One morning, he woke up, and said to the nun who was tending to him, “Io parto oggi” – I’m going away today.
“È Dio che decide, non Lei,” the nun told him. That’s God’s decision, not yours.
They were in the middle of debating this when he died, having had, for the last time, the last word. It was March 19, the feast of St. Joseph: not only his name saint, but the patron saint of a happy death
.Photo by Owen Bjørnstad
His funeral was in the Gesù, and a splendid occasion it was, with multiple priests on the altar and eulogies in both Italian and English: I attended with a group of cousins and we were made much of, being i nipoti, the representatives of the family which had given Padre Barrett to the world and to Rome.

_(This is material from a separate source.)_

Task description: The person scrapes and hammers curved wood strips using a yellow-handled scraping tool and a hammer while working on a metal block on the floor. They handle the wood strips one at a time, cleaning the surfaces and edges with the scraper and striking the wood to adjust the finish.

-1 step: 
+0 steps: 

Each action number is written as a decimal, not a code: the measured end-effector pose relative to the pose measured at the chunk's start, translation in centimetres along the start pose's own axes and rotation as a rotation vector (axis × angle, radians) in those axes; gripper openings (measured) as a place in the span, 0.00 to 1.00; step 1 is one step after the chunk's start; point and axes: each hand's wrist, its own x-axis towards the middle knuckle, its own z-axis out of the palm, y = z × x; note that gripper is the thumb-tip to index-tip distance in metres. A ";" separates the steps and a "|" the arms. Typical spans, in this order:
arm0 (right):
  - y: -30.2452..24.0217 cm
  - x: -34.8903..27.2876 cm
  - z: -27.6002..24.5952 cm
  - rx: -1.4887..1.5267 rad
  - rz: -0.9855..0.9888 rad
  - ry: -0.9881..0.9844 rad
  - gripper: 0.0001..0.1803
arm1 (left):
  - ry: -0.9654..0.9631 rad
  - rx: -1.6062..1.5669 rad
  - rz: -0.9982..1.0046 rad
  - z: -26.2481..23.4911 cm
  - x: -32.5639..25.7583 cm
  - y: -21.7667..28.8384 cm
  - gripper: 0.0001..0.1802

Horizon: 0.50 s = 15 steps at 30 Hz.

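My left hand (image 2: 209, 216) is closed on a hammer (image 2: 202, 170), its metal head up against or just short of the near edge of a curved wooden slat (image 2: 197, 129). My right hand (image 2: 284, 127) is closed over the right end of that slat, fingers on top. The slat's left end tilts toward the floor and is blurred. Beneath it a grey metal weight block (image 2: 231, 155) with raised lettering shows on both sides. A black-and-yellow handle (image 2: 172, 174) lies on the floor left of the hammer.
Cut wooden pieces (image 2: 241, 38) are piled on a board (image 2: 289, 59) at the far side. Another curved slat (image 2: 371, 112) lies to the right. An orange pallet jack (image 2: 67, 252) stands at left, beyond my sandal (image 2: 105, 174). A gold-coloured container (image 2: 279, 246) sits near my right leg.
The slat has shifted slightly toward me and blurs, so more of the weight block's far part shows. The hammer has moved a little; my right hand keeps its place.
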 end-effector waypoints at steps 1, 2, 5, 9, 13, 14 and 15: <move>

After the ceremony, the long, long coffin – Uncle Tony had never shrunk physically with age – was driven to a mausoleum in a cemetery on the outskirts of the city, where it was placed in a crypt: this was apparently a mark of honor, although I didn’t like leaving him there, it seemed far too cold and lonely for my sociable uncle. But he himself would remind me that what is in the crypt is only a shell: the important part of Joseph Anthony Barrett is off somewhere else now, I hope having his curiosity satisfied.
The next day, I went back to the Gesù, and for the first time in all the countless other times I had visited, was struck by how darned big it was. And it is massive – 75 meters long and 35 meters wide, abundant with high altar and side chapels, lavishly decorated with gold leaf and bronze, tall marble pillars, and soaring frescoed ceilings. The guide books now tell me it is one of the most impressive Baroque edifices in all of Rome.
It had just seemed so much smaller with Uncle Tony in it.





If all the favorites, this one is my most favorite. Thank you for this beautiful and personal piece.
What a beautiful tribute, I am only sorry I never met him.